What the task asks: Your reply is to be the lines below, exactly as written, with images omitted.

Records from a data source:
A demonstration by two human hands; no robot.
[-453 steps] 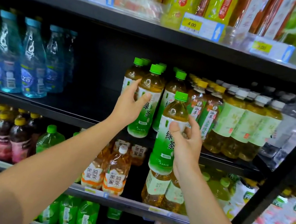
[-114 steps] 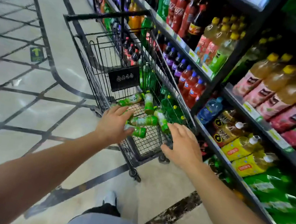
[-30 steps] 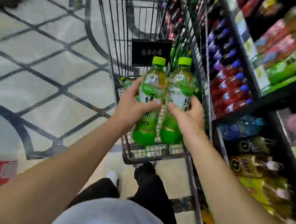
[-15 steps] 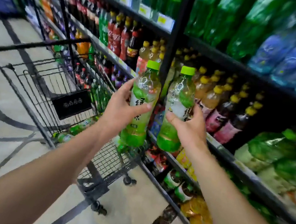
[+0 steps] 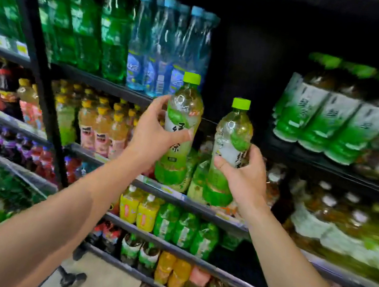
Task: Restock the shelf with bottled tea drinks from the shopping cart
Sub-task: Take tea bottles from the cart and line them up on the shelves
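Two green tea bottles, lime-capped and upright, ride in my hands before the drinks shelf (image 5: 108, 87): my left hand (image 5: 152, 137) curls round the left bottle (image 5: 183, 118), my right hand (image 5: 244, 173) round the right bottle (image 5: 232, 135). Both hold pale yellow-green tea nearly to the neck.

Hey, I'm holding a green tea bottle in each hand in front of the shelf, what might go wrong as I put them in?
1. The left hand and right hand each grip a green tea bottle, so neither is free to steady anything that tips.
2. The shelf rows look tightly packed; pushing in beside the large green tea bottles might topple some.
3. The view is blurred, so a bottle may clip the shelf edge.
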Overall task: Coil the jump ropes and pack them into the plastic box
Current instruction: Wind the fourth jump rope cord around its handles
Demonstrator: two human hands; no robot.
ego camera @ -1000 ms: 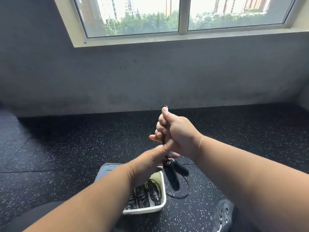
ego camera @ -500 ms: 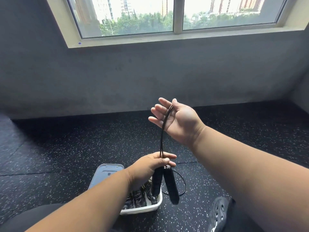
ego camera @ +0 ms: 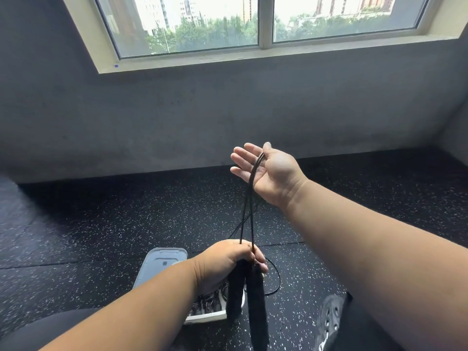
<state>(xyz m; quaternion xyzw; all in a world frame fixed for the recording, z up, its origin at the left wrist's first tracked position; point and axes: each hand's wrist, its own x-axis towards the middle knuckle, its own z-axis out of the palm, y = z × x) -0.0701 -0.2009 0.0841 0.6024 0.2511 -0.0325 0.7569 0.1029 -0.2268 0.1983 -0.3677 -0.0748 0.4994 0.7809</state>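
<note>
**Rope strung between two hands above the box**

The jump rope (ego camera: 249, 198), a thin glossy black cord, ran taut in two or more strands from the left hand (ego camera: 228, 259) up to the right hand (ego camera: 268, 173). Its two handles (ego camera: 253, 307), matte black with a soft foam-like surface, hung straight down side by side from the left hand, whose fingers were curled tight round their tops and the cord. The right hand was held higher, palm up, fingers straight and slightly spread, with the cord looped over the palm between thumb and fingers. A slack loop of cord lay on the floor (ego camera: 101, 224) just right of the box.

The plastic box (ego camera: 207, 317), white and rectangular with rounded corners, sat on the floor under the left forearm; coiled black ropes (ego camera: 205, 302) lay inside it. Its pale grey lid (ego camera: 162, 264) lay touching the far end of the box.

The floor was black rubber flecked with white, with seams between tiles, and ran back to a rough grey wall (ego camera: 228, 110) under a window (ego camera: 263, 21). A shoe (ego camera: 329, 320) showed near the bottom right.
</note>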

Completed exercise:
A demonstration by two human hands; no robot.
[-453 steps] 
[-114 steps] 
[-30 steps] 
[-15 steps] 
[+0 steps] 
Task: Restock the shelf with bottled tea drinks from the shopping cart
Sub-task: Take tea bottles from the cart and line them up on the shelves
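Two green tea bottles, lime-capped and upright, ride in my hands before the drinks shelf (image 5: 108, 87): my left hand (image 5: 152, 137) curls round the left bottle (image 5: 183, 118), my right hand (image 5: 244, 173) round the right bottle (image 5: 232, 135). Both hold pale yellow-green tea nearly to the neck.

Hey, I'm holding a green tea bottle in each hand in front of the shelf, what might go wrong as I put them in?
1. The left hand and right hand each grip a green tea bottle, so neither is free to steady anything that tips.
2. The shelf rows look tightly packed; pushing in beside the large green tea bottles might topple some.
3. The view is blurred, so a bottle may clip the shelf edge.
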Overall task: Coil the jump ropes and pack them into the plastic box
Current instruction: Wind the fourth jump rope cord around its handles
Demonstrator: two human hands; no robot.
ego camera @ -1000 ms: 
ego camera @ -500 ms: 
ego camera @ +0 ms: 
<state>(xyz m; quaternion xyzw; all in a world frame fixed for the recording, z up, its origin at the left wrist's first tracked position; point and axes: each hand's wrist, its own x-axis towards the middle knuckle, its own z-axis out of the palm, y = z × x) -0.0701 -0.2009 0.0841 0.6024 0.2511 -0.0325 0.7569 0.1029 -0.2268 0.1983 -0.3677 -0.0748 0.4994 0.7809</state>
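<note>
**Rope strung between two hands above the box**

The jump rope (ego camera: 249, 198), a thin glossy black cord, ran taut in two or more strands from the left hand (ego camera: 228, 259) up to the right hand (ego camera: 268, 173). Its two handles (ego camera: 253, 307), matte black with a soft foam-like surface, hung straight down side by side from the left hand, whose fingers were curled tight round their tops and the cord. The right hand was held higher, palm up, fingers straight and slightly spread, with the cord looped over the palm between thumb and fingers. A slack loop of cord lay on the floor (ego camera: 101, 224) just right of the box.

The plastic box (ego camera: 207, 317), white and rectangular with rounded corners, sat on the floor under the left forearm; coiled black ropes (ego camera: 205, 302) lay inside it. Its pale grey lid (ego camera: 162, 264) lay touching the far end of the box.

The floor was black rubber flecked with white, with seams between tiles, and ran back to a rough grey wall (ego camera: 228, 110) under a window (ego camera: 263, 21). A shoe (ego camera: 329, 320) showed near the bottom right.
</note>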

With this, the answer is finished.